Is Insertion Sort Stable?
Indeed, a sorting algorithm is deemed stable if the relative order of equal elements in the input array is maintained in the resulting output array. This characteristic renders insertion sort particularly advantageous in scenarios where it is essential to retain the sequence of duplicate items, such as when sorting records according to multiple criteria.
What Kind of Algorithm is Insertion Sort?
Insertion sort is a sorting algorithm that relies on comparisons to arrange elements within an array stored in memory. It employs a series of comparisons to determine the correct position for each element, shifting them accordingly within the input array without requiring any extra memory allocation. Its straightforward nature and minimal implementation complexity render it suitable for sorting small datasets or those that are nearly sorted.
Is Insertion Sort a Greedy Algorithm?
No, insertion sort does not qualify as a greedy algorithm. Greedy algorithms represent a class of algorithms that make localized decisions at every stage, aiming to achieve an overall optimal solution. Conversely, insertion sort focuses solely on constructing a sorted array by positioning each element correctly, without considering a global optimization strategy at each iteration.
Time Complexity of Insertion Sort Algorithm
Insertion sort is based on input array types:
- Best Case (O(n)): This happens when the array is in sorted order. It does not need any shifting, and the algorithm can just iterate over the array.
- Worst Case (O(n²)): When the array is in descending order. For every other element in the sorted section, each element has to be compared and pushed back.
- Average Case (O(n²)): Applies to random arrangements of elements.
Due to the fact that the worst-case time complexity of insertion sort is quadratic, this sorting algorithm is not an ideal choice for handling large datasets.
Does Insertion Sort Use Divide and Conquer?
No, the concept of divide and conquer involves partitioning the problem into progressively smaller sub-problems, solving each one independently, and then combining their results. Algorithms like quicksort and mergesort exemplify this approach. Conversely, insertion sort organizes the array in a step-by-step manner without the need to break it down into smaller issues.
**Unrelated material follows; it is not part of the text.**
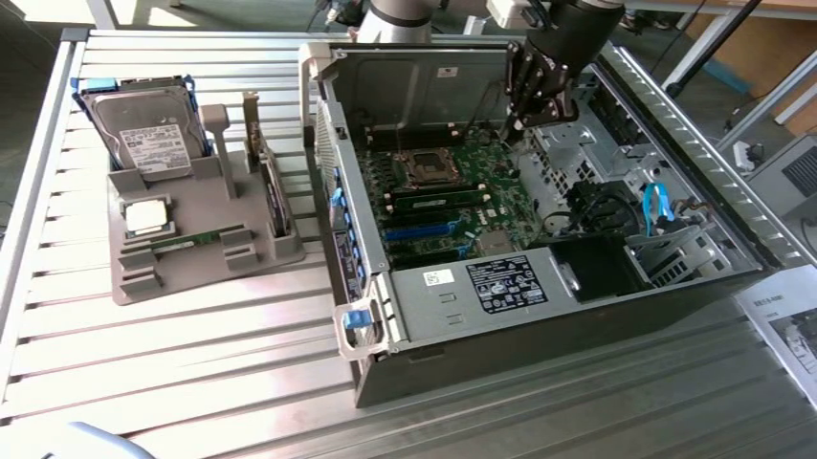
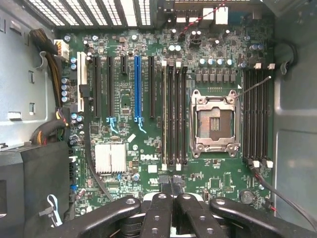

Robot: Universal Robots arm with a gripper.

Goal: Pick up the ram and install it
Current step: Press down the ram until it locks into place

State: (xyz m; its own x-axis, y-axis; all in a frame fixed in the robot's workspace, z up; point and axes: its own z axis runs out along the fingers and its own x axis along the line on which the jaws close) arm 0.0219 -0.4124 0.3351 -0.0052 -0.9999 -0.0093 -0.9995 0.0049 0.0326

Why is Insertion Sort Slow?
Due to the average and worst-case time complexity of insertion sort being O(n²), this method tends to be inefficient for handling large datasets. The sorting process involves comparing the current element against all preceding elements within the already sorted portions, and shifting those elements when necessary. This repetitive nature of comparisons and shifting renders insertion sort quite ineffective when tasked with sorting a large array. For handling larger datasets, it is advisable to utilize optimized algorithms like mergesort or quicksort, as they significantly reduce the number of comparisons and swaps required to sort the complete dataset.
Conclusion
Insertion sort is an uncomplicated sorting technique that performs optimally with small or nearly sorted collections of data. Although it may not be the quickest algorithm for larger arrays, it offers a satisfactory performance due to its relative ease of implementation and stability. Understanding its operational principles provides programmers with an opportunity to apply it using JavaScript.